> _Work instructions_: Filter the records for lines holding the string "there".

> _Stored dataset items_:
***
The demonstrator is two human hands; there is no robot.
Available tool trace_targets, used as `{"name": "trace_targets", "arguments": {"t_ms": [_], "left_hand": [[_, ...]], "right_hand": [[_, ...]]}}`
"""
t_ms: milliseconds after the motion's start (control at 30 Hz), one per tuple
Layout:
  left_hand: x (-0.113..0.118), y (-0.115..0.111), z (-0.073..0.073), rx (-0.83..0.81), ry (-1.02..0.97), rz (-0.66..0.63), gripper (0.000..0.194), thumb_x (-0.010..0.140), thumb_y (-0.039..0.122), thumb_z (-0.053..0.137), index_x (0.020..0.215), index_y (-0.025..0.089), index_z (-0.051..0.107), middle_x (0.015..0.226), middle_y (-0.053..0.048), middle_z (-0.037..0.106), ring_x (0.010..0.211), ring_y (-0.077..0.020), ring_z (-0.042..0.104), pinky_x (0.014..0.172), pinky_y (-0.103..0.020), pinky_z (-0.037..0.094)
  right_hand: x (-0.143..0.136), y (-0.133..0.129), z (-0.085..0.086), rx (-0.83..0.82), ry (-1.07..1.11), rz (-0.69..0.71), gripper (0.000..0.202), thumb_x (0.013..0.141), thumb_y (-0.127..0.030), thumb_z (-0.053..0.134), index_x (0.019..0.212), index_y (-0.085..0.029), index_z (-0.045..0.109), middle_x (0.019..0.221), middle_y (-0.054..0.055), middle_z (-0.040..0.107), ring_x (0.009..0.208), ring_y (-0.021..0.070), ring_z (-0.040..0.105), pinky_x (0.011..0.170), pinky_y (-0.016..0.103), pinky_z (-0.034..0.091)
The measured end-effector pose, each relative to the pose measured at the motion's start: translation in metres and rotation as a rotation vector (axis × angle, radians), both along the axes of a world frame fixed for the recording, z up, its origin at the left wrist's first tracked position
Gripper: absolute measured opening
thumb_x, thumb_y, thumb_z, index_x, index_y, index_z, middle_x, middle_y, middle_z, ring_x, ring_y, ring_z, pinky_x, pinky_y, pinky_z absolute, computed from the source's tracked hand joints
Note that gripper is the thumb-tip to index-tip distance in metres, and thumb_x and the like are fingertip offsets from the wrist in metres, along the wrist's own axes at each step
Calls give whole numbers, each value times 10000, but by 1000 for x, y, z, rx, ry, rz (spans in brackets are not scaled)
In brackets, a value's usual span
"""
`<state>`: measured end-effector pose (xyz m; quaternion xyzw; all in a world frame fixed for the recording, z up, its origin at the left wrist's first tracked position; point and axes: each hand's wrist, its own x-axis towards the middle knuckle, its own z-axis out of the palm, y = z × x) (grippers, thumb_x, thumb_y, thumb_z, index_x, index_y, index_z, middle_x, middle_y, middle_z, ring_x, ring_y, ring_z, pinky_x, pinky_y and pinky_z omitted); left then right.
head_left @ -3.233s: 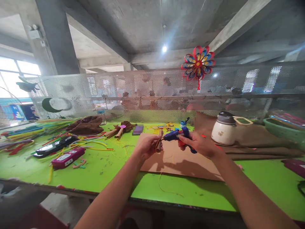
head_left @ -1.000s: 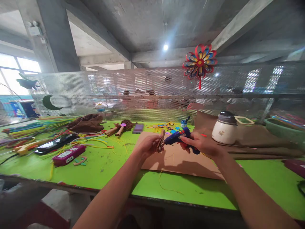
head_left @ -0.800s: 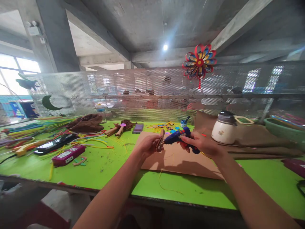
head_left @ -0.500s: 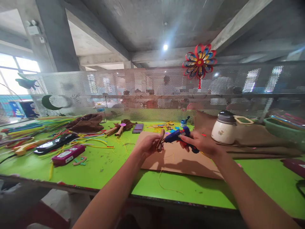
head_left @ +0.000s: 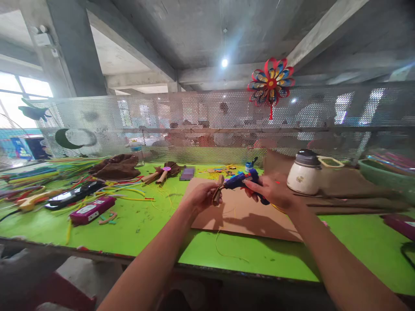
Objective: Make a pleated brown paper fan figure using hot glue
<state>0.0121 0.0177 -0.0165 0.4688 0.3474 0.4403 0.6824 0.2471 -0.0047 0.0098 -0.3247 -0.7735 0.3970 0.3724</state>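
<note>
My left hand [head_left: 203,196] is closed on a small folded piece of brown paper [head_left: 217,195], held up over a brown cardboard sheet [head_left: 207,220]. In my right hand [head_left: 270,190] is a dark blue glue gun [head_left: 241,180], its handle wrapped by the fingers. The gun points left, and its nozzle meets or nearly meets the brown paper piece; whether they touch I cannot tell. A thin yellow strand [head_left: 223,252] lies on the green table below the cardboard. Farther back left rest brown paper pieces [head_left: 158,175] with a purple round sticker [head_left: 167,169].
Left on the green table [head_left: 136,235] are a purple-red box-shaped device [head_left: 92,210], a black device [head_left: 75,194] and coloured pipe-like strips. Brown cloth [head_left: 350,190] and a cream, dark-lidded container [head_left: 304,172] stand right. Behind runs a perforated metal screen [head_left: 194,112].
The glue gun has tipped slightly, its rear end higher and a bit right, and my right hand has shifted with it. My left hand keeps the brown paper almost in place.
</note>
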Motion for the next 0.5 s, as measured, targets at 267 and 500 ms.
{"name": "trace_targets", "arguments": {"t_ms": [267,500], "left_hand": [[1,-2,2,4,18,-22,166,784,234,524,695,101,568,555,-61,613,452,-133,579,456,-232,429],[2,-3,2,18,14,-42,181,792,225,503,670,103,559,551,-56,610,447,-139,584,450,-234,417]], "right_hand": [[1,3,0,14,7,-26,401,837,-490,487,661,-134,540,631,29,525,521,90,457,473,232,339],[4,7,-3,25,9,-40,414,836,-506,482,680,-129,550,647,33,539,525,89,463,473,232,345]]}}
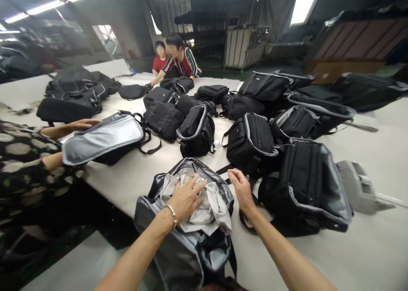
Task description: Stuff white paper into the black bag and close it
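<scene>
Nearest the camera, we are seeing an open black bag (180,255) lying at the table's near edge, its grey lining showing around the mouth. Crumpled pale paper (210,203) is filling that mouth. We are noting the left hand (188,197) lying palm down on the paper, fingers spread well apart, gripping nothing that we are able to see; a bracelet (173,216) is circling its wrist. We are finding the right hand (244,193) hovering just beyond the bag's right rim, fingers curling, thumb and forefinger coming close together near a black strap (224,169); whether they are pinching it, we cannot tell. To the right, a larger open backpack (306,176) is standing beside a grey device (358,186). Farther left, we are recording a co-worker's patterned sleeves (24,163) reaching to a silver-lined bag (105,138). Across the table (376,257), two people are leaning near more black bags.
</scene>
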Demonstrator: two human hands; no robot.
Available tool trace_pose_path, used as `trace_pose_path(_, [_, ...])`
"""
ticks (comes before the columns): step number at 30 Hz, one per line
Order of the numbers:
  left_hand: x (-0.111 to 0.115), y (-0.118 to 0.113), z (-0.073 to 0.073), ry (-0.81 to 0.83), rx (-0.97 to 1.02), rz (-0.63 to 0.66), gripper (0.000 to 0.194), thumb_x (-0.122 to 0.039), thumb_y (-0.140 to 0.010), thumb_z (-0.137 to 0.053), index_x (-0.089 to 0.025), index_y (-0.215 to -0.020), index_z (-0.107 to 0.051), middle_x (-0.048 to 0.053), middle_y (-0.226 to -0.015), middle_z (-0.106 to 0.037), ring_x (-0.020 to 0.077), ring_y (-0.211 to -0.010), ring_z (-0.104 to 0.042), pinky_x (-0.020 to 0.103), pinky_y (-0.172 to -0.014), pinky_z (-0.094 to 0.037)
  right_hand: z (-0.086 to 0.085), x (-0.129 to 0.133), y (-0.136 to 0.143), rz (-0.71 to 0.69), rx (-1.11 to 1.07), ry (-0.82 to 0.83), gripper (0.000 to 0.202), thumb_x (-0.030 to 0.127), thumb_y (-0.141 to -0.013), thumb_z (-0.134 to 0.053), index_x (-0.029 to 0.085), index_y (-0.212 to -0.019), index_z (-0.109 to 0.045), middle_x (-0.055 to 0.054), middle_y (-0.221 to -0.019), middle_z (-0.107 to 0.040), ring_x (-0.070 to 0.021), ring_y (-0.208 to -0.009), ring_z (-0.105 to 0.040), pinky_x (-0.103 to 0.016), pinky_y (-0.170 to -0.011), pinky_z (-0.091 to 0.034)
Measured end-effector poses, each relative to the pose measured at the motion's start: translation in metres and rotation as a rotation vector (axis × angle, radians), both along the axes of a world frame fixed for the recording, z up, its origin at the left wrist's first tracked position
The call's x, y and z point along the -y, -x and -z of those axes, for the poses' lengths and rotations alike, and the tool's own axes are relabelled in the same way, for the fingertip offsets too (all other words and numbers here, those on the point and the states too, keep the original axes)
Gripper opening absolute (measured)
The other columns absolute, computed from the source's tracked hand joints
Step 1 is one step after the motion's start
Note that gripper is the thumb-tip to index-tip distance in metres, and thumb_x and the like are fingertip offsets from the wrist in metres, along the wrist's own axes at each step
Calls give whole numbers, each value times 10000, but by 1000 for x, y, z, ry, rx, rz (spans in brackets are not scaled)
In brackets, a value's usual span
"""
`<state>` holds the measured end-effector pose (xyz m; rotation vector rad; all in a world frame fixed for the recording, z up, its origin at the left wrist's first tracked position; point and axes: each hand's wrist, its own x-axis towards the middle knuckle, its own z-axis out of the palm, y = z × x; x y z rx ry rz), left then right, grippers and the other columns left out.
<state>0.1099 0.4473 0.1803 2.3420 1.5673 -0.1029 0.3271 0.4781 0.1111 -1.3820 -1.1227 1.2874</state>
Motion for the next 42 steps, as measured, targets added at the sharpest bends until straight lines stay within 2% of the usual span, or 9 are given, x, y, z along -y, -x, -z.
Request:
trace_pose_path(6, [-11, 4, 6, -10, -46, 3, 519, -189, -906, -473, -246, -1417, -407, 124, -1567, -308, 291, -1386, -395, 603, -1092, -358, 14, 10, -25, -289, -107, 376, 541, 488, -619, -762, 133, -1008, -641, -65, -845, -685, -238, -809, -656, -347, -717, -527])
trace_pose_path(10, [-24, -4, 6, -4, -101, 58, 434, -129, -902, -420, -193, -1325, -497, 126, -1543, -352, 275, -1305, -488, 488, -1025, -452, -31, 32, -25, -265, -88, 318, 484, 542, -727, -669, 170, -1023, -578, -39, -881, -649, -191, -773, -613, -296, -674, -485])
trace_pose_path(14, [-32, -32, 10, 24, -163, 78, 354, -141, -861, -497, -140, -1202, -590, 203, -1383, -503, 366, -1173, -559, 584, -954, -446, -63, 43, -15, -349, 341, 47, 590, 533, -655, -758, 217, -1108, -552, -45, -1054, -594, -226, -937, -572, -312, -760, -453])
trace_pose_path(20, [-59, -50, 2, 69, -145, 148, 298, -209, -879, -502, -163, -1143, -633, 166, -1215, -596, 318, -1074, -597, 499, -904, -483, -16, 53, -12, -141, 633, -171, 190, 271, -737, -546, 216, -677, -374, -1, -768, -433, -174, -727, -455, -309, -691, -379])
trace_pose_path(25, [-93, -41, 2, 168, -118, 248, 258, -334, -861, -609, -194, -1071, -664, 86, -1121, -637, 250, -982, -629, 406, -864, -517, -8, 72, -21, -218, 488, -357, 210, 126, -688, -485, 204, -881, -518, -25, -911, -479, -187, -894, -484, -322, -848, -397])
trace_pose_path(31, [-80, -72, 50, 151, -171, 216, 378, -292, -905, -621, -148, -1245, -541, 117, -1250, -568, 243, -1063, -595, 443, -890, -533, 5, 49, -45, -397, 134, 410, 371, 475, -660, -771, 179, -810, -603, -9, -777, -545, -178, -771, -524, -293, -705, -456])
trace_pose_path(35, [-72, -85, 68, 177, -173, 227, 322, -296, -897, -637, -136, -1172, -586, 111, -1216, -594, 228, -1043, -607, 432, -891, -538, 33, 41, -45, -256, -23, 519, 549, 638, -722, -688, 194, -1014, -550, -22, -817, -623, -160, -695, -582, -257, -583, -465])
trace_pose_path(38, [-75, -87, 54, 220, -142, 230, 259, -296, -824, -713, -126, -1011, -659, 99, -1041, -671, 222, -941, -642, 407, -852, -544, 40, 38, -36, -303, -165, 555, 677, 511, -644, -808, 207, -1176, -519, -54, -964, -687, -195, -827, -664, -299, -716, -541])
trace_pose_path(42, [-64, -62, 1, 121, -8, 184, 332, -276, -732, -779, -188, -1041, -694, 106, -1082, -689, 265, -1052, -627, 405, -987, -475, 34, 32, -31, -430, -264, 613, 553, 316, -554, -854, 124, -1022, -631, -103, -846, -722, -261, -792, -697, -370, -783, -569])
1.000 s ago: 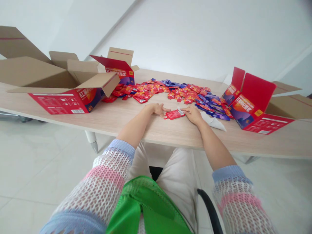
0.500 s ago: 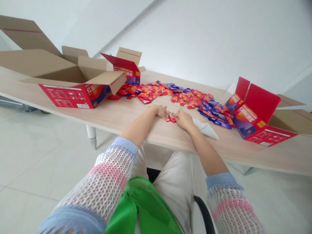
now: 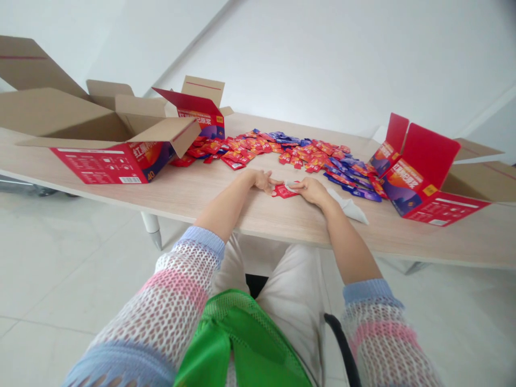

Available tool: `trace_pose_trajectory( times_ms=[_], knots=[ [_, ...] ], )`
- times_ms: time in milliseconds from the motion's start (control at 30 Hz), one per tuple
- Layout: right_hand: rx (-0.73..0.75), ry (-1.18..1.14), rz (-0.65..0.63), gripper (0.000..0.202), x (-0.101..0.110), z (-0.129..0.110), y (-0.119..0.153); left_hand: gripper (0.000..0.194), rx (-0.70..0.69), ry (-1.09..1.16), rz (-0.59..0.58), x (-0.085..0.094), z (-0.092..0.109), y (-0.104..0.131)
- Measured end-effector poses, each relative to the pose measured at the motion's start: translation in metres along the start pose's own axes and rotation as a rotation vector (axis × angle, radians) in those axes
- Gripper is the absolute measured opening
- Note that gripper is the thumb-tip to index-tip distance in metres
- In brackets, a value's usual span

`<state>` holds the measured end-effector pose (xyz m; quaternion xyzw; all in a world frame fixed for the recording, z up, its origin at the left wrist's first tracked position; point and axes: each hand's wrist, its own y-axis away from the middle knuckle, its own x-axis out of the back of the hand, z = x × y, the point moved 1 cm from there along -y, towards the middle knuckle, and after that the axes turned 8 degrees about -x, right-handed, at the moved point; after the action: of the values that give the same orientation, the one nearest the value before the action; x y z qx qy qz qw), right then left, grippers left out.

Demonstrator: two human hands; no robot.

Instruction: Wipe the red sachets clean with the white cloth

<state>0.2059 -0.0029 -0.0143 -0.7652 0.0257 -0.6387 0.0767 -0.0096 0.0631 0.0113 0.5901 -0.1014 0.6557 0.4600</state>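
Note:
A small red sachet (image 3: 284, 191) lies flat on the table between my hands. My left hand (image 3: 264, 181) is at its left end, fingers spread and fingertips resting at the sachet's edge. On the other side, my right hand (image 3: 312, 191) has its fingers on a white cloth (image 3: 350, 207), pressing part of it onto the sachet's upper right. The rest of the cloth trails out to the right beneath my wrist. Beyond my hands lies an arc of red sachets (image 3: 242, 148) and purple sachets (image 3: 350, 180), piled loosely.
A large open carton (image 3: 97, 164) stands at the left, flaps spread, with a smaller red box (image 3: 203, 119) behind it. Another open red box (image 3: 419, 185) stands right. The table's front edge (image 3: 290, 239) runs above my lap; a white wall (image 3: 322, 64) rises behind.
My right hand has slid slightly right with the cloth, uncovering more of the red sachet. My left hand stays at the sachet's left end. The camera view has shifted a little.

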Motion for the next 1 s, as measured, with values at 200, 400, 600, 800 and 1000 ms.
trace_pose_trajectory(
  times_ms=[200, 400, 600, 800, 1000],
  knots=[
    [-0.236, 0.133, 0.172, 0.038, -0.005, -0.017, 0.004, 0.113, -0.008, 0.015, 0.003, 0.0, -0.001, 0.001],
    [-0.289, 0.169, 0.183, 0.044, -0.003, -0.023, -0.008, 0.111, -0.021, -0.008, 0.029, -0.002, -0.005, -0.001],
    [-0.344, 0.141, 0.236, 0.034, -0.009, -0.023, -0.001, 0.11, -0.001, -0.012, 0.016, -0.004, -0.008, -0.003],
    [-0.454, 0.101, 0.354, 0.045, 0.004, -0.011, 0.006, 0.107, -0.01, 0.012, 0.02, -0.004, -0.008, -0.002],
    [-0.113, 0.02, 0.289, 0.038, -0.002, -0.033, 0.022, 0.115, -0.006, 0.042, 0.029, -0.004, -0.009, -0.003]
  ],
)
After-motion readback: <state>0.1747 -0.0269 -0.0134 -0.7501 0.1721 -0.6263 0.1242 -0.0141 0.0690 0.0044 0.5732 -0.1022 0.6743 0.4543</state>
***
> _Response_:
The demonstrator is two human hands; there is no robot.
`<state>` holds the measured end-effector pose (xyz m; quaternion xyzw; all in a world frame fixed for the recording, z up, its origin at the left wrist's first tracked position; point and axes: each hand's wrist, its own y-axis away from the middle knuckle, its own x-axis out of the back of the hand, z = x × y, the point moved 1 cm from there along -y, towards the middle knuckle, and after that the axes turned 8 degrees about -x, right-handed, at the moved point; after the action: of the values that give the same orientation, the one nearest the value before the action; x y z qx qy qz qw), right then left, grippers left out.

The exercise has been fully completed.